▶ _How to complete this task_
In full and without alteration, write out the lines below.

════════

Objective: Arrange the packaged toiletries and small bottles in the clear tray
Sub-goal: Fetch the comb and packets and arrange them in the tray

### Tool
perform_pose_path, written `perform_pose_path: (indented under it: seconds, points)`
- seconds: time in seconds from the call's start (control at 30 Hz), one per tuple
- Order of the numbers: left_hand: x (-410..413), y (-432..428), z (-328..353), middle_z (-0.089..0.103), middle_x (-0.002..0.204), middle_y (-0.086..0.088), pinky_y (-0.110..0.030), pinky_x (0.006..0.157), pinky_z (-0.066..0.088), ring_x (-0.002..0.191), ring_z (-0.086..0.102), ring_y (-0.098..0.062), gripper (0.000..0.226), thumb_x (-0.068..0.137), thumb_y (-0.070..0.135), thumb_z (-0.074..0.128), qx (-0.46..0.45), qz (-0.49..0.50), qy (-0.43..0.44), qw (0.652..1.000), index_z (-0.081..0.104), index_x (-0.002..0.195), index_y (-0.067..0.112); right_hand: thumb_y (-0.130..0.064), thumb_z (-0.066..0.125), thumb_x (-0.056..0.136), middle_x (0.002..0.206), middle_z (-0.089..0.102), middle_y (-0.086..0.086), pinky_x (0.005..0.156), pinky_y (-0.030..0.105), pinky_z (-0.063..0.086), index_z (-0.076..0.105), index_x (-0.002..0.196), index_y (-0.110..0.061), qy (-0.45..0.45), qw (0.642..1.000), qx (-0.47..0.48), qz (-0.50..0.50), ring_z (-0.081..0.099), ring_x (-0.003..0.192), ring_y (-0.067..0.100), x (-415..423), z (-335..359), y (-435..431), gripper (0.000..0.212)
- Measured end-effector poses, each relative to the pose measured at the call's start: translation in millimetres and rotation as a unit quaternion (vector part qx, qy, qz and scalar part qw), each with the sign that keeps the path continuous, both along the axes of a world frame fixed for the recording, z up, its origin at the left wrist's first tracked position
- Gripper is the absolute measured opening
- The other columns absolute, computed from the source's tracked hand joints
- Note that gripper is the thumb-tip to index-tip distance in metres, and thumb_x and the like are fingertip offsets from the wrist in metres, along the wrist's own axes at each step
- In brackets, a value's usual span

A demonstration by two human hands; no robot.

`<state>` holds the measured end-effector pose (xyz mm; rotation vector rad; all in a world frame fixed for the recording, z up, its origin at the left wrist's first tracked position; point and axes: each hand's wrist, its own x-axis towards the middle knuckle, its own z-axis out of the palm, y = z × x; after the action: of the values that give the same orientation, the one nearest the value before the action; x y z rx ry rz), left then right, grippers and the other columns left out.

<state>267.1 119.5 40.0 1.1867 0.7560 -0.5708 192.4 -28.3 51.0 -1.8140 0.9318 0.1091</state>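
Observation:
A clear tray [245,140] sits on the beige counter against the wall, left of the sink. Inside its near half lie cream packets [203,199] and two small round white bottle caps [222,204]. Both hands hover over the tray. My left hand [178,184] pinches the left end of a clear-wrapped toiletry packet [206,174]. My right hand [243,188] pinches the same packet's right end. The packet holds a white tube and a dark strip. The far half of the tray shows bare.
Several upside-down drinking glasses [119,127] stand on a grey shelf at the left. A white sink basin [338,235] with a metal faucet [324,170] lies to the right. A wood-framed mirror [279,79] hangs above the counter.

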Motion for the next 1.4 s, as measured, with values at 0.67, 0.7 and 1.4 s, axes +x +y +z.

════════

▶ _Result_
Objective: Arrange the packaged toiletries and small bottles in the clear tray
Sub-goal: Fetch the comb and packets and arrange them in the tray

### Tool
perform_pose_path, written `perform_pose_path: (indented under it: seconds, points)`
- seconds: time in seconds from the call's start (control at 30 Hz), one per tuple
- Order of the numbers: left_hand: x (-410..413), y (-432..428), z (-328..353), middle_z (-0.089..0.103), middle_x (-0.002..0.204), middle_y (-0.086..0.088), pinky_y (-0.110..0.030), pinky_x (0.006..0.157), pinky_z (-0.066..0.088), ring_x (-0.002..0.191), ring_z (-0.086..0.102), ring_y (-0.098..0.062), gripper (0.000..0.226), thumb_x (-0.068..0.137), thumb_y (-0.070..0.135), thumb_z (-0.074..0.128), qx (-0.46..0.45), qz (-0.49..0.50), qy (-0.43..0.44), qw (0.652..1.000), index_z (-0.081..0.104), index_x (-0.002..0.195), index_y (-0.067..0.112); right_hand: thumb_y (-0.130..0.064), thumb_z (-0.066..0.125), thumb_x (-0.056..0.136), middle_x (0.002..0.206), middle_z (-0.089..0.102), middle_y (-0.086..0.086), pinky_x (0.005..0.156), pinky_y (-0.030..0.105), pinky_z (-0.063..0.086), index_z (-0.076..0.105), index_x (-0.002..0.196), index_y (-0.110..0.061), qy (-0.45..0.45), qw (0.642..1.000), qx (-0.47..0.48), qz (-0.50..0.50), ring_z (-0.081..0.099), ring_x (-0.003..0.192), ring_y (-0.067..0.100), x (-415..423), z (-335..359), y (-435..431), gripper (0.000..0.212)
- Measured end-effector poses, each relative to the pose measured at the call's start: translation in millimetres and rotation as a unit quaternion (vector part qx, qy, qz and scalar part qw), each with the sign that keeps the path continuous, both along the axes of a world frame fixed for the recording, z up, its origin at the left wrist's first tracked position
- Gripper is the absolute measured opening
- The other columns absolute, computed from the source's tracked hand joints
- Note that gripper is the thumb-tip to index-tip distance in metres, and thumb_x and the like are fingertip offsets from the wrist in metres, along the wrist's own axes at each step
- In brackets, a value's usual span

A demonstration by two human hands; no robot.

`<state>` holds the measured end-effector pose (xyz mm; rotation vector rad; all in a world frame fixed for the recording, z up, its origin at the left wrist's first tracked position; point and axes: each hand's wrist, its own x-axis towards the middle knuckle, its own z-axis out of the palm, y = z × x; after the action: of the values that give the same orientation, the one nearest the value before the action; x y z rx ry rz), left then right, grippers and the other columns left out.

<state>267.1 119.5 40.0 1.1867 0.7560 -0.5708 192.4 -28.3 51.0 -1.8140 0.9318 0.1091</state>
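Observation:
A clear tray [245,140] sits on the beige counter against the wall, left of the sink. Inside its near half lie cream packets [203,199] and two small round white bottle caps [222,204]. Both hands hover over the tray. My left hand [178,184] pinches the left end of a clear-wrapped toiletry packet [206,174]. My right hand [243,188] pinches the same packet's right end. The packet holds a white tube and a dark strip. The far half of the tray shows bare.
Several upside-down drinking glasses [119,127] stand on a grey shelf at the left. A white sink basin [338,235] with a metal faucet [324,170] lies to the right. A wood-framed mirror [279,79] hangs above the counter.
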
Motion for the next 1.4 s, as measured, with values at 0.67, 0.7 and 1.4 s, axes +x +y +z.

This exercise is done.